Aunque Tarzán tampoco lo entendió del todo.
—¿Cómo consiguen dinero los hombres? —quiso saber, por último.
—Trabajan para ganarlo.
—Muy bien, pues trabajaré, entonces.
—No, amigo mío —respondió D'Arnot—, no necesita preocuparse del dinero, ni hace falta que trabaje para conseguirlo. Tengo suficiente para los dos— suficiente para una veintena. Mucho más de lo que le conviene tener a un hombre. Dispondrá usted de cuanto precise, si algún día llegamos a la civilización.
De modo que a la mañana siguiente emprendieron la marcha hacia el norte, a lo largo del litoral. Cada uno de ellos llevaba un rifle y municiones, así como lechos de campaña, víveres y utensilios para cocinar.
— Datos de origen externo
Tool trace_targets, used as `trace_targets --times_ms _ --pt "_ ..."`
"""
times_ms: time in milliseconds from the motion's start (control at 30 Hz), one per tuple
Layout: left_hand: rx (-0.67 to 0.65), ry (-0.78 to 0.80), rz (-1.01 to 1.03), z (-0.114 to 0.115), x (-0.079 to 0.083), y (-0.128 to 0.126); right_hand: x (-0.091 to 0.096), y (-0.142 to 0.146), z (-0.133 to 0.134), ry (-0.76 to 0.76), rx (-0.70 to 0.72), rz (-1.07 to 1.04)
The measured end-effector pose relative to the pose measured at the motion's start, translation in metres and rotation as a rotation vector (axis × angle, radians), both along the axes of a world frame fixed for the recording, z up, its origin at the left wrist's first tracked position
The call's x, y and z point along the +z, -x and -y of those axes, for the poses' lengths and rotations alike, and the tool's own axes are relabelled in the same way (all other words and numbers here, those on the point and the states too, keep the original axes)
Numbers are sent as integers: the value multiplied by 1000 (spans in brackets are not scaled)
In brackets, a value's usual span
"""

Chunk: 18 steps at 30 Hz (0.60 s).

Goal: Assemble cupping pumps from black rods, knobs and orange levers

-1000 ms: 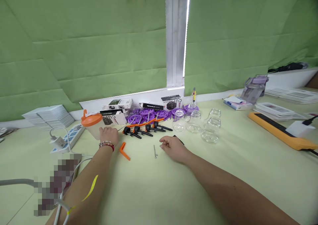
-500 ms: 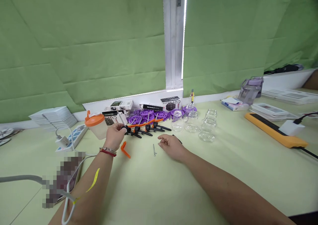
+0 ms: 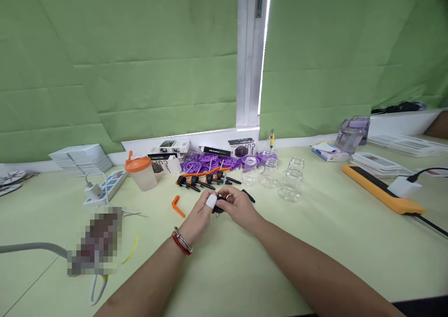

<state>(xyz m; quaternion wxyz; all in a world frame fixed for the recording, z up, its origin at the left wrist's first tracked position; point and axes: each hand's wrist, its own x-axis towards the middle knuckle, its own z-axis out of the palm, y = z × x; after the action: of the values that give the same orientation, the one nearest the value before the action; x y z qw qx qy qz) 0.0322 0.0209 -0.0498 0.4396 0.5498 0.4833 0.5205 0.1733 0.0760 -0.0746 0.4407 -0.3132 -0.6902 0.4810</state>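
Black dropper cap (image 3: pixel 217 204) sat pinched between both my hands, low over the table's middle, just in front of the row of other droppers (image 3: pixel 205 182). My left hand (image 3: pixel 200 213) closed on it from the left, one fingertip wrapped in a white cover; my right hand (image 3: pixel 240 208) gripped it from the right. So much of it was hidden by my fingers that I could not tell which way its long axis ran or where its tip pointed. What showed was small, dark and rounded.

Beneath lay a pale yellow-green table (image 3: pixel 245 270), with green cloth hung across the wall behind. An orange bent piece (image 3: pixel 177 206) lay to the left, clear glass jars (image 3: pixel 280 179) to the right, purple discs (image 3: pixel 210 162) beyond, and an orange-lidded cup (image 3: pixel 141 171) stood further left.
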Motion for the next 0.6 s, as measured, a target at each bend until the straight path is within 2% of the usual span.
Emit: trace_targets --times_ms 100,167,300,400,433,500,567,600 --pt "-145 -138 -170 5 1 1 5 -1 3 -3 -10 -20" --pt "-139 -164 -210 4 0 -1 10 -4 5 -80 -6 20" --pt "70 -152 -259 -2 -2 2 13 -6 10 -263 86 91" --pt "169 -127 -258 -11 -2 18 9 -4 11 -342 157 126" --pt "247 -125 -252 -15 -3 27 6 -4 11 -343 164 140" --pt "490 -84 -236 -24 -6 48 2 -3 10 -336 154 175" --pt "732 57 -183 -32 -11 69 -1 -4 8 -339 129 207" --pt "760 93 -174 -36 -15 78 -2 -4 7 -344 120 223"
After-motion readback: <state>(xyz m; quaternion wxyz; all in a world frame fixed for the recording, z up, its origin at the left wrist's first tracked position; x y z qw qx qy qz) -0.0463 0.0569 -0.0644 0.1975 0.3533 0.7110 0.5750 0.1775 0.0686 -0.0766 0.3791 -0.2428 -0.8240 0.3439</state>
Estos últimos le parecieron a Tarzán más un estorbo que otra cosa, así que se desprendió de ellos.
—Debe acostumbrarse a comer alimentos cocinados, amigo mío —le aconsejó D'Arnot—. Los hombres civilizados no comen carne cruda.
—Tendré tiempo de sobra cuando lleguemos a la civilización —repuso Tarzán—. No me gustan las cosas que estropean el sabor de una buena carne.
Avanzaron hacia el norte durante un mes. A veces encontraban comida en abundancia y luego pasaban unos cuantos días de penuria y hambre.
No vieron rastro de indígenas ni les molestaron las fieras salvajes. Su camino era un auténtico milagro de tranquilidad.